Kurian tackled tons and tons of tile shots, where we put stills of a scene into 3D space on cards to give the illusion of depth.

Jose and Daniela powered their way through hundreds of cloud shot iterations.

There were even shots where I came in on the weekend because we had to hand place debris to match an art directors vision. Said debris was cut off in the final projection cut of the film.

Really my advice on a show like this is to keep a cool head and hopefully your abilities as a developer are good enough that you can can try and automate your tasks. This is why I recommend everyone, even artists, learn to program. There will always be that one show where your ability to program will be the difference between breaking down and being successful.

Visual Effects breakdowns of the hard work that went into this show

Motion Capture

This show made a lot of use of motion capture technologies.

So we had a lot of motion capture of the actors and stunt actors on sets, where i wrote tools to ingest them and apply them to our rigs.
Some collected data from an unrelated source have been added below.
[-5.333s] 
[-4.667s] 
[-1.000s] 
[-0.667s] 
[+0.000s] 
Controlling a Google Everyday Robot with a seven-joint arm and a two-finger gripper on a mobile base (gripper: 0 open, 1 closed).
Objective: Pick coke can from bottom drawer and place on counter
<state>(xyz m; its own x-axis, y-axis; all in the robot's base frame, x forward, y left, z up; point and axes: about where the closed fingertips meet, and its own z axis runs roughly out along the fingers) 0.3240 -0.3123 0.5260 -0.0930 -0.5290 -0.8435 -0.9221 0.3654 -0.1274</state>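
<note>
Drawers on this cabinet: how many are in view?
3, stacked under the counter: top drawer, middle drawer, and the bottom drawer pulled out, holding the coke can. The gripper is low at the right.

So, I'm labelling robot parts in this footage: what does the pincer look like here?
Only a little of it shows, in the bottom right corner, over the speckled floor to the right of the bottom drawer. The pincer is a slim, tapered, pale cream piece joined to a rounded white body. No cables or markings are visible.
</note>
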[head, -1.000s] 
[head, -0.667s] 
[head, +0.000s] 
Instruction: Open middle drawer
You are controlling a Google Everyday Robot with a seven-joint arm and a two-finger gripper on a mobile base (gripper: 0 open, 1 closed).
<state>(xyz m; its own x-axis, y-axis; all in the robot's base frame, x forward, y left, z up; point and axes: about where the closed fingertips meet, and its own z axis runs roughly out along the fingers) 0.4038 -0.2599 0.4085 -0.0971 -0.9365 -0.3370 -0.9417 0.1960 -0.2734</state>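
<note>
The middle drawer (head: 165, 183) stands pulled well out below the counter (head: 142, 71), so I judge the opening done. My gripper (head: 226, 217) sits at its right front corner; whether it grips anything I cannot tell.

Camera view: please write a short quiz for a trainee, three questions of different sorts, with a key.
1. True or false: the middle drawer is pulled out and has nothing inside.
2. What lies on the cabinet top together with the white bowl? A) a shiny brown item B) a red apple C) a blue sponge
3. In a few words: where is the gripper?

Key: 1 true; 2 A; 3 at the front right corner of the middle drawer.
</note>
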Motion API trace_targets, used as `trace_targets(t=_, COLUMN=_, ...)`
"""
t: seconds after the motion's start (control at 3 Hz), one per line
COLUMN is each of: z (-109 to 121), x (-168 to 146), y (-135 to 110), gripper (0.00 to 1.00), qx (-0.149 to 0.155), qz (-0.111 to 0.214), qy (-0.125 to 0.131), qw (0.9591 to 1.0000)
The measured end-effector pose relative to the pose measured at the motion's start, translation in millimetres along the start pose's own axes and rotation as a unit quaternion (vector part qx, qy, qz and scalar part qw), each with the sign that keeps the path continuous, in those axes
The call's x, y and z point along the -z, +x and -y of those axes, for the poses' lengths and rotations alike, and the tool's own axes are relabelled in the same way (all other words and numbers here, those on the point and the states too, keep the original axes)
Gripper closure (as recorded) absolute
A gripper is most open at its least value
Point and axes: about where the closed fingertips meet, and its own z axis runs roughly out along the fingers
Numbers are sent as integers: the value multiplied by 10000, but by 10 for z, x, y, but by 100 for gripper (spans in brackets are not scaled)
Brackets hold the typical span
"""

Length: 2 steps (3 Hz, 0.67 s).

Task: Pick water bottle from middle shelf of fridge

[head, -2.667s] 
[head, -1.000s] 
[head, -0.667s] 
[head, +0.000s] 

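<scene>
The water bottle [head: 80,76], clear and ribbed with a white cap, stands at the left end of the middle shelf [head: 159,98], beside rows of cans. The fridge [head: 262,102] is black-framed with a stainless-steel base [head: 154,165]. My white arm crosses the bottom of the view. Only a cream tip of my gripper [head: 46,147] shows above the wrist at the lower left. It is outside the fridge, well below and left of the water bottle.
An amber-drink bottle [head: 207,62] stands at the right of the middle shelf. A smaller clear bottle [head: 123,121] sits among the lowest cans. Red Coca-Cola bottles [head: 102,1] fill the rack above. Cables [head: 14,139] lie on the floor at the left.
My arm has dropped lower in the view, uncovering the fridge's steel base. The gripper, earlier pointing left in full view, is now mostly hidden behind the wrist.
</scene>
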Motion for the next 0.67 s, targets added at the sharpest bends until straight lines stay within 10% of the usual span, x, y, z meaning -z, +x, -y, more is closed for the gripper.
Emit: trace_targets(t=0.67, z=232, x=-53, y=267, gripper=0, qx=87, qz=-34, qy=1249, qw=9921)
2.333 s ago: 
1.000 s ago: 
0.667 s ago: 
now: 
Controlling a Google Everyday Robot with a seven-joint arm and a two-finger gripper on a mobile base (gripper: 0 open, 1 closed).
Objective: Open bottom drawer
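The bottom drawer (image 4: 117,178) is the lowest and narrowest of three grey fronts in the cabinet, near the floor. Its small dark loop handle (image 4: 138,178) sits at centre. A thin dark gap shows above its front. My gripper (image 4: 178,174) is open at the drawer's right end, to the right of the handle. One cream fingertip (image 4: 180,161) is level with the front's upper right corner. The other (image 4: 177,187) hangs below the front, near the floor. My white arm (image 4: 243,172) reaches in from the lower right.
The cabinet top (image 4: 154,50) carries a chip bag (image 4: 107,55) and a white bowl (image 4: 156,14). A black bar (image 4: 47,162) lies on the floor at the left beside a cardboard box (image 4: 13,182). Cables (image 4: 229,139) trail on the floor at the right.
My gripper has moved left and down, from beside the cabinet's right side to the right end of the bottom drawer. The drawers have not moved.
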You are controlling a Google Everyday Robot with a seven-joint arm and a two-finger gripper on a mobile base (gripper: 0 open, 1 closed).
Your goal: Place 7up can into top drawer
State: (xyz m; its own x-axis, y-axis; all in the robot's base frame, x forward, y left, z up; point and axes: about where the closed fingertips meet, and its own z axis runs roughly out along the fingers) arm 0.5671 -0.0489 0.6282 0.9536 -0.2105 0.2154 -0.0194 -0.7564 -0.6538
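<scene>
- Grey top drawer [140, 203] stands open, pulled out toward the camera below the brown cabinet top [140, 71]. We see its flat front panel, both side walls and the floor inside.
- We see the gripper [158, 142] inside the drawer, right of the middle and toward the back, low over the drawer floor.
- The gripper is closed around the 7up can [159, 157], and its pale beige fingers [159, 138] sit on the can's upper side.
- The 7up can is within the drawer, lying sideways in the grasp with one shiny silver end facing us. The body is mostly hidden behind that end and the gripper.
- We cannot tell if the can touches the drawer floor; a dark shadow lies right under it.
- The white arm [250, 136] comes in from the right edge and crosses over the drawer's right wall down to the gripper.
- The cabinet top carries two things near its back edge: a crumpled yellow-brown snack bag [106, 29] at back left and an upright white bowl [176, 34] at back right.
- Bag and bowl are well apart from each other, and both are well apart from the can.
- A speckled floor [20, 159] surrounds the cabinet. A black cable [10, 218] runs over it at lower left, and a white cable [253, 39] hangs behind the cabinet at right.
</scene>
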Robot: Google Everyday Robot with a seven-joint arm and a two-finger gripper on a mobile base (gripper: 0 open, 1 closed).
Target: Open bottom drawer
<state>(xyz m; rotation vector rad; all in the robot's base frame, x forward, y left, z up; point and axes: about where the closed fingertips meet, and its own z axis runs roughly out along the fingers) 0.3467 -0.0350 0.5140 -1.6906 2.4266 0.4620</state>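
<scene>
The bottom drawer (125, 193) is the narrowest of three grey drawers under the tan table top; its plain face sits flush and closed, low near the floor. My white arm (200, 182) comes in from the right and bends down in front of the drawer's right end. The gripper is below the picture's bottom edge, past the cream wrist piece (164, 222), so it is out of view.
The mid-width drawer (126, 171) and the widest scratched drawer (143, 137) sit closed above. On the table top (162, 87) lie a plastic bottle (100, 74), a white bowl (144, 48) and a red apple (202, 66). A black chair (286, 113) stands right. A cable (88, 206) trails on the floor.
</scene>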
This was relatively straightforward.

What was more fun was that we set up an entire vicon capture stage for capturing in house mocap. Our straps for the visual markers were unfortunately way too small to fit anyone but me, so a few motion capture references are me doing my worst acting.

So what do I think of the film?

This film was so stressful for everyone involved, that we were definitely not fans of it when we went in to the theaters. A few people still refuse to see it out of principle.

That said…coming out of the theater, it’s one of my favorite Marvel films. It has some of the best character building, and the risks Peter face are way more relatable. They’re not about the world ending, they’re a lot more personal.

So despite the crazy experience, most of us really liked the film. Was it worth the grey hairs and tears? Maybe not, but I think it was also a career defining show for me to get through.